What is needed: The word "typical" may appear in some lines of the data; copy every such line.

Collection entries:

:::::

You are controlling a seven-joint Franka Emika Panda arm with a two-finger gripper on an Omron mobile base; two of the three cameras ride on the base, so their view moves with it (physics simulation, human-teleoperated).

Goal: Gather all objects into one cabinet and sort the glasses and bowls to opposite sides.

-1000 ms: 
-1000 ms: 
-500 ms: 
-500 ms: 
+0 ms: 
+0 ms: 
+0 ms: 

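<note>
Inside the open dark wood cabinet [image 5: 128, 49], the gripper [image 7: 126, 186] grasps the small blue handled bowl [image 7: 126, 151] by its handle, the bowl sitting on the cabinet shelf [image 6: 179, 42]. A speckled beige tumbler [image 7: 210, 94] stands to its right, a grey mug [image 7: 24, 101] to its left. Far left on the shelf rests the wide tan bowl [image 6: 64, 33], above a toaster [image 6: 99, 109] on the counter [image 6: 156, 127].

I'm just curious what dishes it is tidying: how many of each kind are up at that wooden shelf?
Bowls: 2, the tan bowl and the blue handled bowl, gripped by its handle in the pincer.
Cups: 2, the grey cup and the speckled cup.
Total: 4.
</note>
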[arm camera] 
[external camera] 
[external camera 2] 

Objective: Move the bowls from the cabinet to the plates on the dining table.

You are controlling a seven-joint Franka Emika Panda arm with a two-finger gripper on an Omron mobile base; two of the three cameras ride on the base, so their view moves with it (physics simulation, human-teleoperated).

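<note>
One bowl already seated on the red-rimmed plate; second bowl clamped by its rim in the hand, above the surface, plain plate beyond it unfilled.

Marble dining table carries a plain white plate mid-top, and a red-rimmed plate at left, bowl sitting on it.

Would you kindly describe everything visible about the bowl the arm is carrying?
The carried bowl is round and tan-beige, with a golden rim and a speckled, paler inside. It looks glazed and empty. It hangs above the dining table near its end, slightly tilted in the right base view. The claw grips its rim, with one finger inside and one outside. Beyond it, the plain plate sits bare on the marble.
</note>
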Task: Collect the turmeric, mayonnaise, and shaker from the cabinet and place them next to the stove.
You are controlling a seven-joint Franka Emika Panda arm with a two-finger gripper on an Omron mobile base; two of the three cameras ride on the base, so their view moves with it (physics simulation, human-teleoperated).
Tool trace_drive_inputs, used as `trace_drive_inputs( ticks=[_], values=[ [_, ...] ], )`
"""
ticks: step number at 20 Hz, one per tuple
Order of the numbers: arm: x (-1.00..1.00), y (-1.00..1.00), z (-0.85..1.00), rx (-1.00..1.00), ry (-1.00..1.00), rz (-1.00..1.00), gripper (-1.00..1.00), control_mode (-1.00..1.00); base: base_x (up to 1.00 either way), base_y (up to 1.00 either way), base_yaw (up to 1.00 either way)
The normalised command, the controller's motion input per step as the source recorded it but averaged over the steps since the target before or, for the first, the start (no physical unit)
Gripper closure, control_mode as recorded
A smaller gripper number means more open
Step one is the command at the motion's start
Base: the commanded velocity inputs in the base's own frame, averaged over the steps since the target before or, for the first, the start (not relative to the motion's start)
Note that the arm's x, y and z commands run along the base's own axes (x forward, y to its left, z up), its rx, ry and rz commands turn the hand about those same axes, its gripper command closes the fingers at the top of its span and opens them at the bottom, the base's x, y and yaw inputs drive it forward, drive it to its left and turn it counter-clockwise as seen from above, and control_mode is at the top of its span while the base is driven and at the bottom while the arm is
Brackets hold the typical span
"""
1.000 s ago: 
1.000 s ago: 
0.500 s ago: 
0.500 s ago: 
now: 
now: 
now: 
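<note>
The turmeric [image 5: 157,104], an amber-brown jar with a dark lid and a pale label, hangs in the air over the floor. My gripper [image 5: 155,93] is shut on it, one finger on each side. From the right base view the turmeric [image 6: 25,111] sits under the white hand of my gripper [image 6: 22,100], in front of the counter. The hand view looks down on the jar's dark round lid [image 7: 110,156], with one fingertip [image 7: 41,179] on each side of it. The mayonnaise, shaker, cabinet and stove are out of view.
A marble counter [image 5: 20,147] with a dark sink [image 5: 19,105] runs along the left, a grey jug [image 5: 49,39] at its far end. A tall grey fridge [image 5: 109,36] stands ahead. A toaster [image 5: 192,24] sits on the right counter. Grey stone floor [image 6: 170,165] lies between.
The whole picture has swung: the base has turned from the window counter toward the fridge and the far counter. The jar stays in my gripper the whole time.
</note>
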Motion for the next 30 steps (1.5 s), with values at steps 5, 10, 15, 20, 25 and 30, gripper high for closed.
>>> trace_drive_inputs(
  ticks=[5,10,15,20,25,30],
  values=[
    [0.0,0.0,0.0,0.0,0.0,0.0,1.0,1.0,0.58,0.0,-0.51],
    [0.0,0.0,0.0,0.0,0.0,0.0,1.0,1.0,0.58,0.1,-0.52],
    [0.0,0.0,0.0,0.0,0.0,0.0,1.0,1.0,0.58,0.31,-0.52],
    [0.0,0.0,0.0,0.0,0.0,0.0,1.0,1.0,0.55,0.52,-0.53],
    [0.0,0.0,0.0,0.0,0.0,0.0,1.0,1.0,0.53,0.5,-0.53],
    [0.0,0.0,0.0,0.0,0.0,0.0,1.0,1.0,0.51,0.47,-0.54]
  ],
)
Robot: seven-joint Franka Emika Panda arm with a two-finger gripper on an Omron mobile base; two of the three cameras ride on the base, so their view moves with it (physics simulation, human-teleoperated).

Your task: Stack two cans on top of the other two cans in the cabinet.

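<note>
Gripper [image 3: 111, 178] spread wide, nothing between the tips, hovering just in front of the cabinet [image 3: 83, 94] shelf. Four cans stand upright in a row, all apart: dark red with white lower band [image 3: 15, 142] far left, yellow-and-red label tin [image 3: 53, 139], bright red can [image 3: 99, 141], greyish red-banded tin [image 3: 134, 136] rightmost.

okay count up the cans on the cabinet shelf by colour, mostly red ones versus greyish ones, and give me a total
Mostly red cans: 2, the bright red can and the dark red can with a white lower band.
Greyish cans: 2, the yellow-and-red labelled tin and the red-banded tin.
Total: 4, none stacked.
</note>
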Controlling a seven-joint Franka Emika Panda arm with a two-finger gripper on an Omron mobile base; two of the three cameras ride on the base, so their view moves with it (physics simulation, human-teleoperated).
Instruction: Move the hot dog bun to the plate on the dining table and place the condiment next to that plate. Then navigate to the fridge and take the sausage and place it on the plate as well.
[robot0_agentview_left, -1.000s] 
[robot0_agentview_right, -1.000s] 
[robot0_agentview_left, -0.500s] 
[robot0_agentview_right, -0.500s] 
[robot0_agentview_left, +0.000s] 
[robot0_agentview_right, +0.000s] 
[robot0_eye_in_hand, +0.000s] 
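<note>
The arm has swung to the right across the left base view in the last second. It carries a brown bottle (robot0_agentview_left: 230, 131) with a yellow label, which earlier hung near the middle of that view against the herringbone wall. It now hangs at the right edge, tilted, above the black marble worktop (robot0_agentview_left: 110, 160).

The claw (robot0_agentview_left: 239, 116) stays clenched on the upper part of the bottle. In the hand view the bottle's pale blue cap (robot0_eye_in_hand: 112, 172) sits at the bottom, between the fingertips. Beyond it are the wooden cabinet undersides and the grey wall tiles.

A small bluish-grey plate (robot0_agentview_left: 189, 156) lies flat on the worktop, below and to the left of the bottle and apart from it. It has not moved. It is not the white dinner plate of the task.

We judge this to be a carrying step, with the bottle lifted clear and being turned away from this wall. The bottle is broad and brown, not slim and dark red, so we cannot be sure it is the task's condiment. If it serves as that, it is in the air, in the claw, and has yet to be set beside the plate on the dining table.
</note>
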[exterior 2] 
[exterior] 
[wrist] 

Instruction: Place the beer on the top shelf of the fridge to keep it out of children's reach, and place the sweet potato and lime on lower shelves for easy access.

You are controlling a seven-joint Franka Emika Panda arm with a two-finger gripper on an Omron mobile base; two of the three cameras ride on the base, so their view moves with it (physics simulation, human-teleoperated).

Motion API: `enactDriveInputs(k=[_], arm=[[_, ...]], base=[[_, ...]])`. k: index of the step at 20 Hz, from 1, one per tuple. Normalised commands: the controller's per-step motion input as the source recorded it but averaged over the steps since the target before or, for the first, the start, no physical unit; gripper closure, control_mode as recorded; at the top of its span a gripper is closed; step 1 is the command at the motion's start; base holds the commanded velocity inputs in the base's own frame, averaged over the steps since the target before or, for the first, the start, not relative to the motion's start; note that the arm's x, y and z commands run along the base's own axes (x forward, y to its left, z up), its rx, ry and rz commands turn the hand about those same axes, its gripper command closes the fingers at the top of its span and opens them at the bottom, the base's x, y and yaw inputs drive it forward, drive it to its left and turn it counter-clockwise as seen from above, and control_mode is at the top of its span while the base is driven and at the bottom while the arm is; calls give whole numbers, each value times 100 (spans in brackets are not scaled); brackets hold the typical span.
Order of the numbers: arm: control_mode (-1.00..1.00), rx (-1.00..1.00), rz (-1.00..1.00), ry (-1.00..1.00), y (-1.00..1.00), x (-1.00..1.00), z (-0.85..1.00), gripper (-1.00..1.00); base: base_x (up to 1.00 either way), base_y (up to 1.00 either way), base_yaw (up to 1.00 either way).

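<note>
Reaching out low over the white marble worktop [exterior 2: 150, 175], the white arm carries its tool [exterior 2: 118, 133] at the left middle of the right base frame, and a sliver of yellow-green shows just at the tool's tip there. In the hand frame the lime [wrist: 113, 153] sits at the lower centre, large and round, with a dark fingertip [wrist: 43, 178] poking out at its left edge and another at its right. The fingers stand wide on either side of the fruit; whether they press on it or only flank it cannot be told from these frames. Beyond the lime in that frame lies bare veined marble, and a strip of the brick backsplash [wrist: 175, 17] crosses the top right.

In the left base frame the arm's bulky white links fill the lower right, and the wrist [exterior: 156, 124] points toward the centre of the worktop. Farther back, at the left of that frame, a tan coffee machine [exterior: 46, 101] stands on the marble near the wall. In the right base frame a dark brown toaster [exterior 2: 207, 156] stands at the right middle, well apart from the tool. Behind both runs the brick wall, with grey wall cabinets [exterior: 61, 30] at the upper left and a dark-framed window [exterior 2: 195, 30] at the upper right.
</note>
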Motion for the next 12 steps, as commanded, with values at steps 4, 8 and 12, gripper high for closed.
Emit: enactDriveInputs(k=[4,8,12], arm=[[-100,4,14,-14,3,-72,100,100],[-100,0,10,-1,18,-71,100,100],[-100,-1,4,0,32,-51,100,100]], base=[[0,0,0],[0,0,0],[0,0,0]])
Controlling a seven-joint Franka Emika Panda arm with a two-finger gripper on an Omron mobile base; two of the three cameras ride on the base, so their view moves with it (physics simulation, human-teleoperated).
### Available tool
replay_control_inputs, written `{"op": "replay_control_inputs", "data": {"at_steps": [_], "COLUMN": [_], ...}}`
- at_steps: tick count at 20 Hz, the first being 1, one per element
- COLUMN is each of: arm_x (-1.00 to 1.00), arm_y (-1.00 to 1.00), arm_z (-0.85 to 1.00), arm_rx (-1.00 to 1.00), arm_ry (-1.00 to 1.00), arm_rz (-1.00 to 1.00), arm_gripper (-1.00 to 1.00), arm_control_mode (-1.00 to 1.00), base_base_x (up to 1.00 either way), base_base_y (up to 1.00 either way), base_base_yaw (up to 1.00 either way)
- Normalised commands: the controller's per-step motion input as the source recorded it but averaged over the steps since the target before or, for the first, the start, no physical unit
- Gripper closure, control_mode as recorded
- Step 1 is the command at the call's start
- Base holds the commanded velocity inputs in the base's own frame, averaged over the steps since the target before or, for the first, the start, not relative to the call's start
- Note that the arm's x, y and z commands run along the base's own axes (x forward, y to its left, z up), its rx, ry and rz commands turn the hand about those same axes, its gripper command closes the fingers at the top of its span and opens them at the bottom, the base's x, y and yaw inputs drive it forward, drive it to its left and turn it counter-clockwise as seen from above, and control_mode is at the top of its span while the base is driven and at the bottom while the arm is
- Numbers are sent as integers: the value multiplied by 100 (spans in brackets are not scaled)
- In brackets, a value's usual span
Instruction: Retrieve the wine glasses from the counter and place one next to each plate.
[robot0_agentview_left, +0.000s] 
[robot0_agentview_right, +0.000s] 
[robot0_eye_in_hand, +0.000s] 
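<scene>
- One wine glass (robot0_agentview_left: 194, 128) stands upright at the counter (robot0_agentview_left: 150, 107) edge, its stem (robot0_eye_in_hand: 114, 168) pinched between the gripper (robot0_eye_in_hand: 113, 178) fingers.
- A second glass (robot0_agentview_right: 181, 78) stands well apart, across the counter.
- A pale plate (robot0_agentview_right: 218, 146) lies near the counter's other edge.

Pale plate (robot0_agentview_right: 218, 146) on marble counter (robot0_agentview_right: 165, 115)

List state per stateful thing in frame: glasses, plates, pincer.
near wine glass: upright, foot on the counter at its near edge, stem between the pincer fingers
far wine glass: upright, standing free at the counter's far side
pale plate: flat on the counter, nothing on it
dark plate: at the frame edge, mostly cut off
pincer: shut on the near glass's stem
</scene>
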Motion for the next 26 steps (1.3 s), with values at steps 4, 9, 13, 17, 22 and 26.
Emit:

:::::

Exercise output:
Brackets hold the typical span
Motion API: `enactDriveInputs(k=[_], arm=[[_, ...]], base=[[_, ...]])`. k: index of the step at 20 Hz, from 1, one per tuple. Normalised commands: the controller's per-step motion input as the source recorded it but averaged over the steps since the target before or, for the first, the start, no physical unit; gripper closure, control_mode as recorded; at the top of its span a gripper is closed; step 1 is the command at the motion's start; base holds the commanded velocity inputs in the base's own frame, averaged over the steps since the target before or, for the first, the start, not relative to the motion's start; note that the arm's x, y and z commands run along the base's own axes (x forward, y to its left, z up), its rx, ry and rz commands turn the hand about those same axes, its gripper command closes the fingers at the top of its span and opens them at the bottom, the base's x, y and yaw inputs drive it forward, drive it to its left and turn it counter-clockwise as seen from above, and control_mode is at the top of its span while the base is driven and at the bottom while the arm is; calls give whole numbers, each value times 100 (spans in brackets are not scaled); brackets hold the typical span.

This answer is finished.